Checking if Graylog is working properly
If you want to test the web interface to make sure it works, you can run a curl command against the port. Graylog runs by default on port 9000, so you can curl the local address to 9000. As you can see, we’re getting a response saying that the Graylog interface is up.
Now we need to make sure that it is listening on all ports. Let’s run a netstat to validate what ports Graylog is listening on and then grep again for 9000 since that's its listening port. It looks like it's bound only locally, so nothing external would be able to connect to this box. So, let’s go back editing the server.log file, and change the bind_addresswhere it’s listening on. Go find the http_bind_address, copy that line, modify the 127.0.0.1 to the local address (in our case 192.168.211.165), and then restart the Graylog service. Just tail the Graylog server file to make sure it’s up and running.

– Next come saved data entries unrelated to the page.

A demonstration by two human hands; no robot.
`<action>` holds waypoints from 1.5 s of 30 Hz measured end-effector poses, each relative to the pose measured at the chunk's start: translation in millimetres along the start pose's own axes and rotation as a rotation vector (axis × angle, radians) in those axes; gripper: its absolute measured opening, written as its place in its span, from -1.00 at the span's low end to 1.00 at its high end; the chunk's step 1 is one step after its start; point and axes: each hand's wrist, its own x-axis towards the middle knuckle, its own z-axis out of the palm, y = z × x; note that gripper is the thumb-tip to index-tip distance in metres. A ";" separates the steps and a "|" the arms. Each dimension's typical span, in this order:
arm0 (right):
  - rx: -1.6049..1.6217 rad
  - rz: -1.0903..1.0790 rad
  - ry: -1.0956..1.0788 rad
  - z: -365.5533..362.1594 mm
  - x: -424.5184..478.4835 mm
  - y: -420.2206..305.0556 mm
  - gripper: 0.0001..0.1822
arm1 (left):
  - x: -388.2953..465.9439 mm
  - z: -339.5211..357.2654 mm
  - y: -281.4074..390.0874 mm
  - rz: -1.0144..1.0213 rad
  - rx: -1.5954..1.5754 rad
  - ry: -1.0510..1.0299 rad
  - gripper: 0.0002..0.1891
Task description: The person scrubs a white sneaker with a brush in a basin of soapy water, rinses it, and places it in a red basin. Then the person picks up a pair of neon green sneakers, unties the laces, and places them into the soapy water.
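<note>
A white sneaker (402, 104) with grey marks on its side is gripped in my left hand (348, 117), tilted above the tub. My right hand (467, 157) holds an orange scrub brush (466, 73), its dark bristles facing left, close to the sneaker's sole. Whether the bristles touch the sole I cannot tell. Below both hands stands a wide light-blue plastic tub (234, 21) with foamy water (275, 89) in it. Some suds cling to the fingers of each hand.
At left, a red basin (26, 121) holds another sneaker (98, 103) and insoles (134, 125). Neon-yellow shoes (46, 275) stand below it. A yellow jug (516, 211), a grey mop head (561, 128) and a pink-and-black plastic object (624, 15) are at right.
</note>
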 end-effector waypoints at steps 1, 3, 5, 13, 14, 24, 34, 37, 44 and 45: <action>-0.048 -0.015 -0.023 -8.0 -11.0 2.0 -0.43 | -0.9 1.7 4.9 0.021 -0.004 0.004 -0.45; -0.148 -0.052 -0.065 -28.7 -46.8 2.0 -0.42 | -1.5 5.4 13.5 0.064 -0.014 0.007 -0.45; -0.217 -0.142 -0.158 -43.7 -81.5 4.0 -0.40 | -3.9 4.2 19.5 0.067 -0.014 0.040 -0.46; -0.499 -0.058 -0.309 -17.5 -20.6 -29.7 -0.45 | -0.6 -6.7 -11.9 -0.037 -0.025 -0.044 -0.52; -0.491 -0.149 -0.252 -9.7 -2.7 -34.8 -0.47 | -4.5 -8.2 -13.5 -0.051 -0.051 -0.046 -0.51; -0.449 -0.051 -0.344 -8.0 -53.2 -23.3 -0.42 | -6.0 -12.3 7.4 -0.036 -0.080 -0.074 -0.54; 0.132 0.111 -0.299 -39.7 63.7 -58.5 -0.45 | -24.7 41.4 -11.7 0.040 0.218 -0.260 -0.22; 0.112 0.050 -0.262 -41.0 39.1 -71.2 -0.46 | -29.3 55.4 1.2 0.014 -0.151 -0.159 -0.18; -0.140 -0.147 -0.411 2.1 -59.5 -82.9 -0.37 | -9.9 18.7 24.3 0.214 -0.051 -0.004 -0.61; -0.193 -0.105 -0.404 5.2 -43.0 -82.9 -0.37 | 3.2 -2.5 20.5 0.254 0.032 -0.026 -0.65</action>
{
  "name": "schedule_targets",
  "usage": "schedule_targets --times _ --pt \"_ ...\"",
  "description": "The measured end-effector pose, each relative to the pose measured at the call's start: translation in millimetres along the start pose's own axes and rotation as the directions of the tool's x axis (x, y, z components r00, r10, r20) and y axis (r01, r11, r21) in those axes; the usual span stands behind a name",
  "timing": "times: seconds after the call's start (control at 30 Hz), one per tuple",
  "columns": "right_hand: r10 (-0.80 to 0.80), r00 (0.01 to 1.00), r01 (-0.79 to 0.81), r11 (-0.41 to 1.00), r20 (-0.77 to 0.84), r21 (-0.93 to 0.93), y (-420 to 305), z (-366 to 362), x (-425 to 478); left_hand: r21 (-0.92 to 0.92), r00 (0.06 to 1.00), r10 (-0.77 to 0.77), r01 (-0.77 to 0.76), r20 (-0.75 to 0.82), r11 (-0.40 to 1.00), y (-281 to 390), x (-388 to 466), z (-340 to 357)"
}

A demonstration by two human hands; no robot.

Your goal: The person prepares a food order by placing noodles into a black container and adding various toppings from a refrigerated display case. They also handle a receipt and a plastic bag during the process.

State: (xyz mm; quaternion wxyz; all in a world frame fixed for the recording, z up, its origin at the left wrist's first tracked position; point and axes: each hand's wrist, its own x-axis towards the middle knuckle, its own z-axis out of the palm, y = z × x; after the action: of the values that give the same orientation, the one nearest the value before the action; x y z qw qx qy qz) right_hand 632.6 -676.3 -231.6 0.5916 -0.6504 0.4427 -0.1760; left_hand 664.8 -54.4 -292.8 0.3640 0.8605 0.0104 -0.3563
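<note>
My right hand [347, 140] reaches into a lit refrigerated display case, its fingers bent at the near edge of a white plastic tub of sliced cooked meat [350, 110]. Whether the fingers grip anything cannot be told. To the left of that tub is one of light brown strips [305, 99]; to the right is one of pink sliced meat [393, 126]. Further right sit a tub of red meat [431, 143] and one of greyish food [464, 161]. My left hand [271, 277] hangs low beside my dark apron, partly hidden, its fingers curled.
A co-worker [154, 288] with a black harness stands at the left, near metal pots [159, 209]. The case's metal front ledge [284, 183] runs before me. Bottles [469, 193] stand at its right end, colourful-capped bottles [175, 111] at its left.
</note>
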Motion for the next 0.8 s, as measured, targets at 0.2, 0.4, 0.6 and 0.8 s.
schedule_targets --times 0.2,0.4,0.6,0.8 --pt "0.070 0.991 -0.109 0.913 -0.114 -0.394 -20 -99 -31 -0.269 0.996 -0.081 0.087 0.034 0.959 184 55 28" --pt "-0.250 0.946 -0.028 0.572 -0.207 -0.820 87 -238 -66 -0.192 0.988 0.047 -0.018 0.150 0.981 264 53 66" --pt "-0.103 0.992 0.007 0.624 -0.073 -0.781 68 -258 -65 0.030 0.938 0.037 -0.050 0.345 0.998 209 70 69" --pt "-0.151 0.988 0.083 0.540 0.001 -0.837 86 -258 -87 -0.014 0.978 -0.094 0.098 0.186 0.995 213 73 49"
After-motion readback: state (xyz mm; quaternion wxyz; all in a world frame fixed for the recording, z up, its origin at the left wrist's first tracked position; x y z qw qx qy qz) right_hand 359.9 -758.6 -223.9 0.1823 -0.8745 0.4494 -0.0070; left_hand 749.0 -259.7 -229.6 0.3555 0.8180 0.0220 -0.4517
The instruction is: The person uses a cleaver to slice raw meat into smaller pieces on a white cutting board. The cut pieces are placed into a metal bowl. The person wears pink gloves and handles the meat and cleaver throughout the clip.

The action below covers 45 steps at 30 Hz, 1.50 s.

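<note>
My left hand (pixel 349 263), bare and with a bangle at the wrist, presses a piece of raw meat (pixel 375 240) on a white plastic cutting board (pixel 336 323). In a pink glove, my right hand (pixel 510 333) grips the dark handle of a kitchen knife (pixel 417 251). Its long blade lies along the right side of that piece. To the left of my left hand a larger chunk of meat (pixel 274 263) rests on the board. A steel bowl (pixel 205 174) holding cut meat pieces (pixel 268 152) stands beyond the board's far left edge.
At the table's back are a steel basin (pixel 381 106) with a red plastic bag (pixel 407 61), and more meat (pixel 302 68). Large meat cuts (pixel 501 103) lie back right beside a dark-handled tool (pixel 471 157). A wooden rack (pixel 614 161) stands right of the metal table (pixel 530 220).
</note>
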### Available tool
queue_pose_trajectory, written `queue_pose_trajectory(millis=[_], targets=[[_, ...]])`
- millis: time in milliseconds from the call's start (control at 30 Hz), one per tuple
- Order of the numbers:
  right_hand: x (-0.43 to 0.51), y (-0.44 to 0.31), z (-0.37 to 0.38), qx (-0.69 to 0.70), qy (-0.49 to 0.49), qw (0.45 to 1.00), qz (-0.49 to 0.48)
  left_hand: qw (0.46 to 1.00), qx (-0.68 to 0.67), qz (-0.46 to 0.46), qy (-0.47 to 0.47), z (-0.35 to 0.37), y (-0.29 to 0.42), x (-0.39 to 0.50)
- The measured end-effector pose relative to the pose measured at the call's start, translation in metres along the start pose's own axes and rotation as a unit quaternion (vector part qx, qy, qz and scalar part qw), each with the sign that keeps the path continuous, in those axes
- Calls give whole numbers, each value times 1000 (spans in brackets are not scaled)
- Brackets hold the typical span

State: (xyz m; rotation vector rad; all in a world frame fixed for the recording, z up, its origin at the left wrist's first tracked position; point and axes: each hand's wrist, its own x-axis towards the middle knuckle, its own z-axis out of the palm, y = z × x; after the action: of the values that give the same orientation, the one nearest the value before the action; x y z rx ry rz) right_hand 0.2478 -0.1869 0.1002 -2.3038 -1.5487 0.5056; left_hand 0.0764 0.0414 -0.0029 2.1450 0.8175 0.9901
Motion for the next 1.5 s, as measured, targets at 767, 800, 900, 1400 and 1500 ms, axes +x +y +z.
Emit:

Loading Graylog’s web console
Just launch the web console on your browser, and wait for a couple of seconds so it can compile all the Java applets in the backend for the first time. Now we can log on by typing admin as default username, and any password we set before (in our example, that was admin too). We will get to the “Search” window at first, and after a few seconds, a red number one will appear on the black nav bar on top.
Clicking on the “Search” tab we will notice that there are no logs being collected, and that’s because we still didn’t connect any input. That’s the reason why we got that red number one alert – if we click on it, we will see a large red box telling us there are no inputs running.
Setting up an input
Let’s create an input by clicking on the “System/Overview” menu and then on the “Inputs” tab. Right now this window is empty – we will start by creating a generic syslog since we already configured the localhost to output logs. Select “Syslog UDP” from the scroll down menu, and then click on “Launch new input”.
Set it up to Global – you can lock it down per node if you'd have multiple nodes. The bind address can be either a local IP address, or 0.0.0.0 if you want it to bind everywhere. Now switch the port to 1514 so that Graylog users can start it up and doesn’t have you ran as route for security purposes. You can also check some other options such as if you want to store those full messages. Now all you need is a Title – in this case we will call this something generic such as Syslog UDP.
Once you saved it, you will see that this input will be in the “starting” state for a few seconds before changing to “running.” Let’s quickly hop back to the shell and do a sudo su so we can generate a message locally that will come up in the “Search” window. Now we go back to the “Search” panel, click on the magnifying glass icon, and we can see the full log message, including where it’s going, who did it, and everything that matters.
That’s all for installing Graylog on Ubuntu. Thanks for watching this video, and happy logging!